UK Home Secretary Priti Patel and others blocked plans to extradite unaccompanied minors from Syria over security concerns

A boy carries bread on his head at al-Hol displacement camp in Hasaka governorate, Syria April 2, 2019. Picture taken April 2, 2019. REUTERS/Ali Hashisho

Several British ministers intervened to block a recent rescue operation to return unaccompanied children born to ISIS fighters back to the UK, citing security concerns.

The Observer reported that during National Security Council meetings and surrounding discussions in October, the British Home Secretary Priti Patel and several other ministers overruled plans to bring the children back from north-east Syria.

Ms Patel, with the backing of Defence Secretary Ben Wallace and Chancellor Sajid Javid, forced at the last minute the abandonment of the extraction because it was believed the children posted a security risk.

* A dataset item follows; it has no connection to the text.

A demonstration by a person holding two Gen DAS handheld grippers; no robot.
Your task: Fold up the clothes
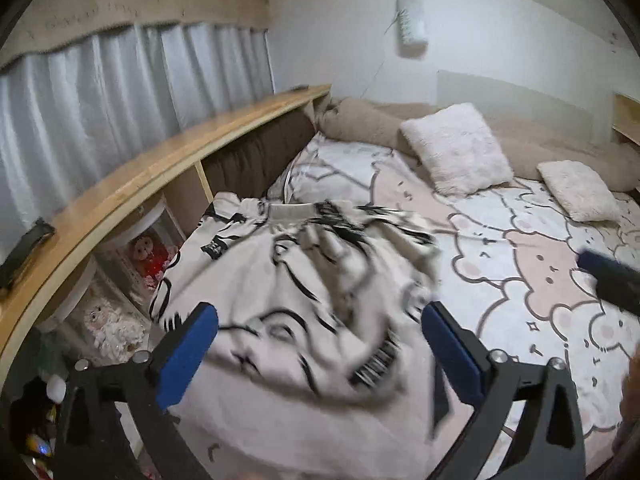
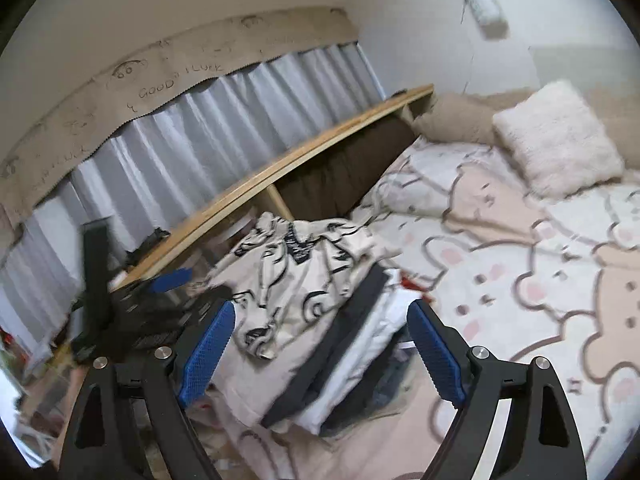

Foreign Secretary Dominic Raab was among those who argued strongly the children should return to the UK.

Reports emerged in October that 60 British minors, including three orphans, had been identified for possible extraction. A safe route for their exit from north-east Syria following a ceasefire agreed to by Turkish and Kurdish through Iraqi Kurdistan had been agreed. From Erbil they were to be flown directly to the United Kingdom.

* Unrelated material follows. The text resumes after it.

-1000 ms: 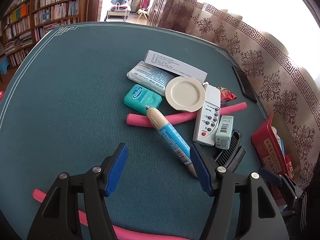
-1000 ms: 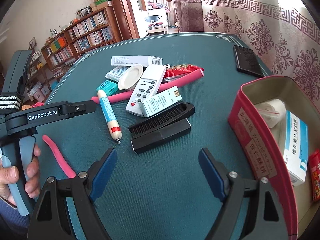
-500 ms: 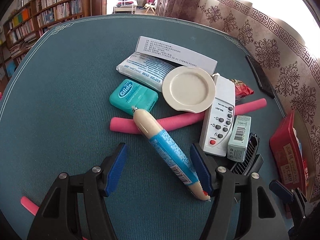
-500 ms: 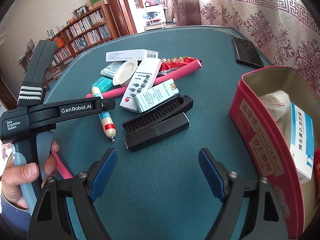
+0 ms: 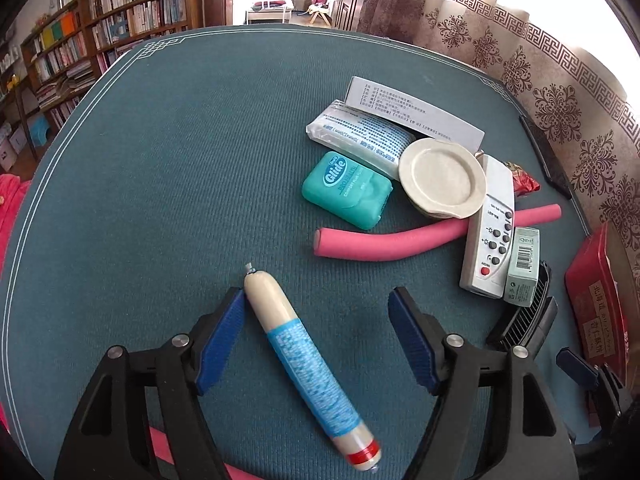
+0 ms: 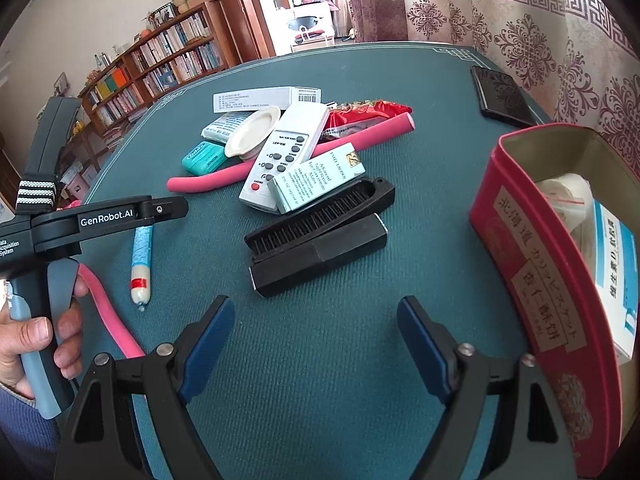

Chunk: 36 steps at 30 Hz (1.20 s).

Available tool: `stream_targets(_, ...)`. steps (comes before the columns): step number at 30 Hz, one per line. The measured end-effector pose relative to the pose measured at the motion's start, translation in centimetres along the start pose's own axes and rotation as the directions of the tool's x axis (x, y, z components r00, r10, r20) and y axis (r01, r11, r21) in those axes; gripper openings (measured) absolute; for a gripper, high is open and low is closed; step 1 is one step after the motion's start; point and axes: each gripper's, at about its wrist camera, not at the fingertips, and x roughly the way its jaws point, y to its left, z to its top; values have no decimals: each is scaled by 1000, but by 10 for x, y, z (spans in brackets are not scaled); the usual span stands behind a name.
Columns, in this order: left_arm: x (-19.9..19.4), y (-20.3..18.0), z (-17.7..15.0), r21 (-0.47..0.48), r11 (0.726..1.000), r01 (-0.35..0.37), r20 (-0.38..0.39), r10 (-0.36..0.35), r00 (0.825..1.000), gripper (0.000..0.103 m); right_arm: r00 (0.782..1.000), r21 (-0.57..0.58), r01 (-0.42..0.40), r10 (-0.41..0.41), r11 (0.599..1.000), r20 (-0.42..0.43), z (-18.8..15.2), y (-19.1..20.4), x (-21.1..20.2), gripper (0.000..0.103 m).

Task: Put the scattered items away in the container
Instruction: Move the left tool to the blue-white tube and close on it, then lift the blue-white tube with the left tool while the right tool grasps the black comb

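My left gripper is open and straddles a sausage in a blue-and-cream wrapper that lies on the teal table; its left pad touches the sausage's far end. The sausage also shows in the right wrist view. My right gripper is open and empty above bare table, just before a black folding brush. The red tin stands at the right, open, with a medicine box and a bag inside. The scattered pile holds a remote, a pale box, a teal floss case and a small plate.
A pink foam roller lies under the pile and another lies near the left gripper's handle. A white carton, a tissue pack, a red snack bag and a black phone lie farther back. Curtains hang behind the table.
My left gripper has moved forward and to the left over the sausage, which now lies between its fingers. The right gripper has barely moved and stays open.
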Motion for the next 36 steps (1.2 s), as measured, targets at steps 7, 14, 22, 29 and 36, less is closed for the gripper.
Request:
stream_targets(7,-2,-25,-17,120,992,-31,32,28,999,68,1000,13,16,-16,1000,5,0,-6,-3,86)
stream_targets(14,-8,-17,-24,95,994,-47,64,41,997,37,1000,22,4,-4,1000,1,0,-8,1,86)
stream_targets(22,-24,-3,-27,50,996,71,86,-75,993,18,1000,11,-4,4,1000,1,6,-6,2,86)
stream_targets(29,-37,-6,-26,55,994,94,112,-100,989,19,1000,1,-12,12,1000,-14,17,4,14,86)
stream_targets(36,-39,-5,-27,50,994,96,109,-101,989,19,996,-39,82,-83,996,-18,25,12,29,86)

A number of local councils in the UK had offered a care package and reintegration measures so that the children were properly cared for.

Save the Children, one of the NGOs still operating in war-torn north-east Syria has accused the UK government of playing political games with children’s lives and called the abandonment of the plans “unacceptable”.

“This is purely political. It’s a case of having ownership at a sensitive time in an election period over an issue that does not have 100 per cent public sentiment behind it, but without that these people will live in limbo with all the consequences that come with it,” Save the Children’s  head of conflict advocacy said.

In October the European nations of Belgium, France and Germany also said they were looking to use the opportunity offered by a cessation of fighting in northern Syria to repatriate the families of former ISIS fighters from Al Roj and Al Hol camps, which remain beyond the frontline between Turkish and Kurdish forces.

US officials have estimated some 10,000 ISIS prisoners remain detained in camps in north-eastern Syria. Some 2,000 of those are believed to be foreign fighters.

The window to retrieve the families of ISIS fighters is rapidly closing, amid concerns the regime of Bashar Al-Assad may be preparing to take control of the ISIS detention camps.

Britain now appears to have one of the most aggressive policies towards its nationals and former nationals who fought with ISIS.

On Thursday, Turkey sent back a 26-year–old man who was arrested at Heathrow. He is among eight suspects deported from Turkey as Ankara attempts to push other nations to repatriate foreign ISIS suspects.